■ Your assignment ■
Can you transcribe the data exactly? Leave the pictures out.

= = = = =

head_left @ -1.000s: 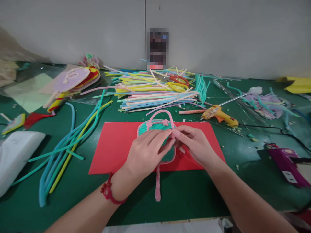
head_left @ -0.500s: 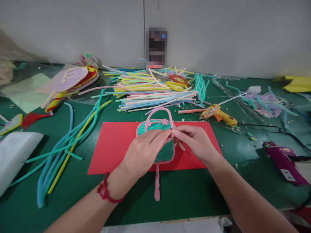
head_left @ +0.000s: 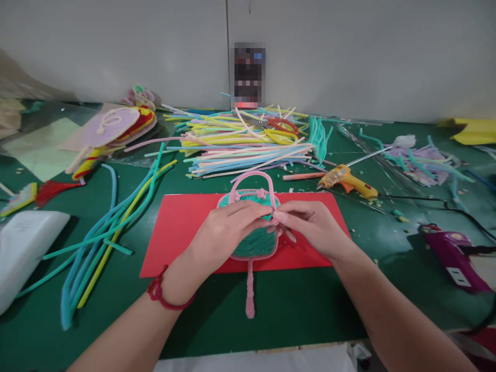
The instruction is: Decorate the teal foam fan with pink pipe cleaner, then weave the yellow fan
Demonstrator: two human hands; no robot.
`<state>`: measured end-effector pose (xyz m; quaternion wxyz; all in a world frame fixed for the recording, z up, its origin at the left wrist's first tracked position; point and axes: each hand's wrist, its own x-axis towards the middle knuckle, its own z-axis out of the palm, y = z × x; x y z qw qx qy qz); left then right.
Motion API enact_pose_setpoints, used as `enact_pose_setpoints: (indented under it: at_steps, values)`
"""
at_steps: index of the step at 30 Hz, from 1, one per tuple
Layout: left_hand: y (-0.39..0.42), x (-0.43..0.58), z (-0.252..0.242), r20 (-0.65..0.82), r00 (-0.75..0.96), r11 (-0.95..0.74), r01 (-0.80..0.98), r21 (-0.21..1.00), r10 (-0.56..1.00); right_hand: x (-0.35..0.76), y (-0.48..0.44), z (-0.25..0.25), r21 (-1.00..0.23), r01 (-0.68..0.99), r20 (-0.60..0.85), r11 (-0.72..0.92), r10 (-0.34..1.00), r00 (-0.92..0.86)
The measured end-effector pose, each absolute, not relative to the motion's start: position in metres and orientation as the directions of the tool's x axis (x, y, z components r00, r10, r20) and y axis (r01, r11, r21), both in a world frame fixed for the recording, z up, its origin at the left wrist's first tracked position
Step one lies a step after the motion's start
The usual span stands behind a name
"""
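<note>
A teal fan-shaped craft piece with a pink pipe-cleaner rim, loop and tail lies on a red sheet on the green table. My left hand rests over its left side, fingers pinched at the pink rim on the right. My right hand meets it there, thumb and forefinger pinched on the same pink rim. The pink tail hangs down past the sheet's near edge.
A heap of coloured pipe cleaners lies behind the sheet, with red scissors on it. A yellow glue gun sits to the right, a purple tool at the far right. Long blue and yellow stems and finished fans lie left.
My left hand has slid a little left and flattened over the fan. Both pinches stay at the pink rim. The view shifted slightly.
</note>
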<state>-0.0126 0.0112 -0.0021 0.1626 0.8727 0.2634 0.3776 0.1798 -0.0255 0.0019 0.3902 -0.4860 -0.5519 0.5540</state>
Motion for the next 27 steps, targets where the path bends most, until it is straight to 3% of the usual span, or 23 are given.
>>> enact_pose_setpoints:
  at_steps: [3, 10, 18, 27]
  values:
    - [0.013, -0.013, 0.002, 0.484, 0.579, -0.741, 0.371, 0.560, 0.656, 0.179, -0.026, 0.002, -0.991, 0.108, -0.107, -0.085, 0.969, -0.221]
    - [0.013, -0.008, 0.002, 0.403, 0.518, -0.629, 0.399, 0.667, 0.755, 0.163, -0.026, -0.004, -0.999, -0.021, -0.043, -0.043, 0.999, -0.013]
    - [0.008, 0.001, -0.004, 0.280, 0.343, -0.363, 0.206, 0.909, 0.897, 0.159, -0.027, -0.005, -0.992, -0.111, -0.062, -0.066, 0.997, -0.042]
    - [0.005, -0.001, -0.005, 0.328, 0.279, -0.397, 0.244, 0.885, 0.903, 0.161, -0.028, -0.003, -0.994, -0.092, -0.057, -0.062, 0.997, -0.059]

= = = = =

■ Solution below ■
head_left @ -1.000s: 
head_left @ -0.500s: 
head_left @ +0.000s: 
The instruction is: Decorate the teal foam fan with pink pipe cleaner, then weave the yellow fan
Demonstrator: two human hands; no robot.
`<state>`: measured end-effector pose (xyz m; quaternion wxyz; all in a world frame fixed for the recording, z up, its origin at the left wrist's first tracked position; point and axes: each hand's wrist, its own x-axis towards the middle knuckle, its own z-axis out of the palm, y = z × x; x y z qw qx qy qz); left then right.
Motion API enact_pose_setpoints, used as `enact_pose_setpoints: (indented under it: at_steps, values)`
"""
at_steps: index of the step at 30 Hz, from 1, one per tuple
Layout: left_hand: y (-0.39..0.42), x (-0.43..0.58), z (-0.252..0.242), r20 (-0.65..0.82), r00 (-0.75..0.96), r11 (-0.95..0.74), r01 (-0.80..0.98), r21 (-0.21..1.00), r10 (-0.56..1.00); right_hand: x (-0.35..0.76), y (-0.48..0.44), z (-0.25..0.25), r21 (-1.00..0.23), r01 (-0.68..0.99), r20 (-0.60..0.85), r11 (-0.72..0.92), r10 (-0.34..1.00), r00 (-0.92..0.86)
The measured end-effector pose, each absolute, not relative to the motion's start: position in metres and orientation as the directions of the tool's x axis (x, y, z components r00, r10, r20) and y axis (r01, r11, r21), both in a world frame fixed for the recording, z up, its origin at the left wrist's first tracked position
Step one lies a step after the motion's start
The usual span stands behind a name
"""
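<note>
A teal fan-shaped craft piece with a pink pipe-cleaner rim, loop and tail lies on a red sheet on the green table. My left hand rests over its left side, fingers pinched at the pink rim on the right. My right hand meets it there, thumb and forefinger pinched on the same pink rim. The pink tail hangs down past the sheet's near edge.
A heap of coloured pipe cleaners lies behind the sheet, with red scissors on it. A yellow glue gun sits to the right, a purple tool at the far right. Long blue and yellow stems and finished fans lie left.
My left hand has slid a little left and flattened over the fan. Both pinches stay at the pink rim. The view shifted slightly.
</note>
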<state>-0.0126 0.0112 -0.0021 0.1626 0.8727 0.2634 0.3776 0.1798 -0.0255 0.0019 0.3902 -0.4860 -0.5519 0.5540</state>
Motion for the next 27 steps, targets where the path bends most, until it is straight to 3% of the usual span, or 23 are given.
>>> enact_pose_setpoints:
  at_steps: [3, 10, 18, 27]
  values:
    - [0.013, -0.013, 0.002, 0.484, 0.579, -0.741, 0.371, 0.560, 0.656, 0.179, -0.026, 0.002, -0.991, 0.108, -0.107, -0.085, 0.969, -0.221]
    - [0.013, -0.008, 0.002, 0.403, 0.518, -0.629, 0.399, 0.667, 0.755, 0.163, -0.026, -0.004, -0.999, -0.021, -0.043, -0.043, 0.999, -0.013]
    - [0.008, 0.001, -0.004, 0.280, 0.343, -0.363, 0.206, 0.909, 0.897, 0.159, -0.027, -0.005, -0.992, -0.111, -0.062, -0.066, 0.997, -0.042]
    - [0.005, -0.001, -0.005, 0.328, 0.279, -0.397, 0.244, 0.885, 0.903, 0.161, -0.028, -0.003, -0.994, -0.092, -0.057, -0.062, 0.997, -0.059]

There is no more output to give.